> _THE TASK_: Nothing may differ between your reply and the listing that follows.

....

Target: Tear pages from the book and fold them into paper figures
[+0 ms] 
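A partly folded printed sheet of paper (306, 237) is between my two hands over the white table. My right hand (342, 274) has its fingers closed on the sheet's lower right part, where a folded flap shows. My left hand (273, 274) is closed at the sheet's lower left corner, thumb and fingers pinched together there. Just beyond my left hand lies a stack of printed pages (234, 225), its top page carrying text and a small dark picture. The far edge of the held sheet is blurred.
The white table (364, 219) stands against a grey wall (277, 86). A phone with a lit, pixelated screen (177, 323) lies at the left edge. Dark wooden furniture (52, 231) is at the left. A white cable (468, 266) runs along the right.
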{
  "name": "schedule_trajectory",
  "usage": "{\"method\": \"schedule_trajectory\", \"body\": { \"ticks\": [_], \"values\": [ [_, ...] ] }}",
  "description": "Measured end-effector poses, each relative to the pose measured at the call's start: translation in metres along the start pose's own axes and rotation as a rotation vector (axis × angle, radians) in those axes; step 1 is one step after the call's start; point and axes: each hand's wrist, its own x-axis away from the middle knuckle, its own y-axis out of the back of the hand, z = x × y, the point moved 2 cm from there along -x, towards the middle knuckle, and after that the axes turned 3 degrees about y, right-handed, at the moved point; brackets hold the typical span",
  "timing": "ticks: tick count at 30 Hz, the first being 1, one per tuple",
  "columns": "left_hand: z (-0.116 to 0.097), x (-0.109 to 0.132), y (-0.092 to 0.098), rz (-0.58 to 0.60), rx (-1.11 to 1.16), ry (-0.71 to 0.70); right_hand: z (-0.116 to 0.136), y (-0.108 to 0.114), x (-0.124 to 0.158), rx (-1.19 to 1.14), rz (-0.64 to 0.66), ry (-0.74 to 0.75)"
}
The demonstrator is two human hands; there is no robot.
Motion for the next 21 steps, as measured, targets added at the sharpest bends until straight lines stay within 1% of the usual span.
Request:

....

> _YOUR SOLUTION_:
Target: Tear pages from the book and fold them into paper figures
[+0 ms] 
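A partly folded printed sheet of paper (306, 237) is between my two hands over the white table. My right hand (342, 274) has its fingers closed on the sheet's lower right part, where a folded flap shows. My left hand (273, 274) is closed at the sheet's lower left corner, thumb and fingers pinched together there. Just beyond my left hand lies a stack of printed pages (234, 225), its top page carrying text and a small dark picture. The far edge of the held sheet is blurred.
The white table (364, 219) stands against a grey wall (277, 86). A phone with a lit, pixelated screen (177, 323) lies at the left edge. Dark wooden furniture (52, 231) is at the left. A white cable (468, 266) runs along the right.
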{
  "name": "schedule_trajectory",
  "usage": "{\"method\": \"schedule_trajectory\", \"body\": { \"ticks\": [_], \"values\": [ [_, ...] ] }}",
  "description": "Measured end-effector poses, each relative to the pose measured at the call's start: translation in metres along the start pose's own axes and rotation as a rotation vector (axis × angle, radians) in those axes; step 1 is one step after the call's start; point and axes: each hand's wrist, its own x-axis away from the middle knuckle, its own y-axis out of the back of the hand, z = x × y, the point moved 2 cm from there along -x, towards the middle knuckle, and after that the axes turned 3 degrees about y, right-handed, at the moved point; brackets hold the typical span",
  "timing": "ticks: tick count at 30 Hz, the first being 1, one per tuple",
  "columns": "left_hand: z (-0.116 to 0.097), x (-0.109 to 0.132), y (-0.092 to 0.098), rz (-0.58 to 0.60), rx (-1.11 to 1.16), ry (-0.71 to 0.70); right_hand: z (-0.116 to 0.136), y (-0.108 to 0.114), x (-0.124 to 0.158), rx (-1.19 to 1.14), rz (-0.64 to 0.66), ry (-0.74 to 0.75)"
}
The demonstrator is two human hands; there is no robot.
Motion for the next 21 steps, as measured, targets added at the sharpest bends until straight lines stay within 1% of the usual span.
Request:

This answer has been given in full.